Though he thinks some kind of survival of identity occurs, he suspects “the mechanism is quite different than we’re used to thinking.” In Mitchell’s view, the accumulated knowledge and experience of an individual—he prefers to describe it as information—remains intact in a universal “zero point” field where it can be accessed by other individuals with the appropriate resonance, which, he believes, accounts for data cited in support of reincarnation. In Mitchell’s mind, there is little difference between such a phenomenon and the classic notion of the soul, though he stops short of believing that discarnate existence outside the three-dimensional world can occur—the software requires the hardware. “Right now a human being is a self-aware organism,” he explains, “and everything before this instant—right now—is memory. It’s just information in your memory or perhaps even somewhere else. What we’re proposing here is that the experience—in the form of information—is simply not lost. So in principle, anyone that could claim that information—that total information—is essentially that person.”

For Mitchell zero point is essentially equivalent to God—intelligent, self-organizing, and utilizing information to evolve. “If we in the universe are self-organizing and intelligent and are a product of the universe, then the universe is self-organizing and intelligent and that is also what we ascribe deity to be.”

The future for Edgar Mitchell promises to be “more of the same.” This means more books and research into the vast potentials of consciousness, in conjunction perhaps with state-of-the-art media production.

Mitchell has entered into a partnership with Hollywood producer Robert Watts (credits include all of the major Lucas and Spielberg movies including the Star Wars and Indiana Jones series) and others to form North Tower Films. The goal is to create the kind of consciousness-raising material that can help catalyze the needed changes on our small planet. Mitchell thinks the media can play a dominant role in such a process “as much as scientists,” but, he points out, “the media has to go back to objective reporting.”
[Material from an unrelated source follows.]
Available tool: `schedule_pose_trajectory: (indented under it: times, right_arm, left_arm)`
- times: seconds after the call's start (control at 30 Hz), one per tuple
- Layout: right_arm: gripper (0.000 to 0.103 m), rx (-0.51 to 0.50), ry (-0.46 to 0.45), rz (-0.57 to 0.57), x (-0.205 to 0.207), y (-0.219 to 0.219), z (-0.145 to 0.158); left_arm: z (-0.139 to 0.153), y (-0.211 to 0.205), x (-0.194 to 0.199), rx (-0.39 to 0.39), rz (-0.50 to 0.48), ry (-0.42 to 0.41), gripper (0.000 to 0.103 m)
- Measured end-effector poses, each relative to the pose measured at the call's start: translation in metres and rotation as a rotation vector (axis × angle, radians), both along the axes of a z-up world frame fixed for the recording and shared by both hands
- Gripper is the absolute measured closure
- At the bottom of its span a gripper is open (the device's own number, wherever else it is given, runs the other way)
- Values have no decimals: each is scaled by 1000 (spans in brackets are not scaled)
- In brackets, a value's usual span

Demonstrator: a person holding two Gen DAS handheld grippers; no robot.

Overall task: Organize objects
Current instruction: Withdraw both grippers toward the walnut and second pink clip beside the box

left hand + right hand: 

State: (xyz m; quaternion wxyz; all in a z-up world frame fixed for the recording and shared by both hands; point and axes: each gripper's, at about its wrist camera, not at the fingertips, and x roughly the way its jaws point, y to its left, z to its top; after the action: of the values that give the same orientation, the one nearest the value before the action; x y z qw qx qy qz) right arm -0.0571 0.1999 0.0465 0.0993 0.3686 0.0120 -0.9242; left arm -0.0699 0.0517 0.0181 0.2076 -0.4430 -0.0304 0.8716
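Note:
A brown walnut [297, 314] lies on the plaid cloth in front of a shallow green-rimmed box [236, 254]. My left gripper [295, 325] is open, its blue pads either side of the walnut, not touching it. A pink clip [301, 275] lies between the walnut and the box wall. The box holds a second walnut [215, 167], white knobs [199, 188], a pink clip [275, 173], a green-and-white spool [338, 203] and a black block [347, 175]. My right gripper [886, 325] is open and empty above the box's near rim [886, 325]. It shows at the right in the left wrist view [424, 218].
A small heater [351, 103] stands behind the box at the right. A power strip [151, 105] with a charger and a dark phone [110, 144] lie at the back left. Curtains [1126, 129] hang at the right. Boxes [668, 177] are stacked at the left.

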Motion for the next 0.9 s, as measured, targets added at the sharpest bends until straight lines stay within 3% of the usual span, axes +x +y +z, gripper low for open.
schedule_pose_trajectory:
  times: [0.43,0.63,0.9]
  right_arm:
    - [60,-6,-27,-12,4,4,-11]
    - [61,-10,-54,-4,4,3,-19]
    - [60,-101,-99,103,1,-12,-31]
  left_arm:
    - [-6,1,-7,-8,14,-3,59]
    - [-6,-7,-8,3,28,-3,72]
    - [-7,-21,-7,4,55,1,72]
A world in which science, government, and the media perform their role without bias…It sounds like a star to aim for. For Edgar Mitchell, it’s already clear, the moon was just a stepping stone to infinity, both without and within. Hopefully, the rest of humanity will soon get the opportunity also to make such discoveries, without interference from civilization’s established institutions. If not, those institutions may find themselves as out-dated as aircraft made from wood and cloth.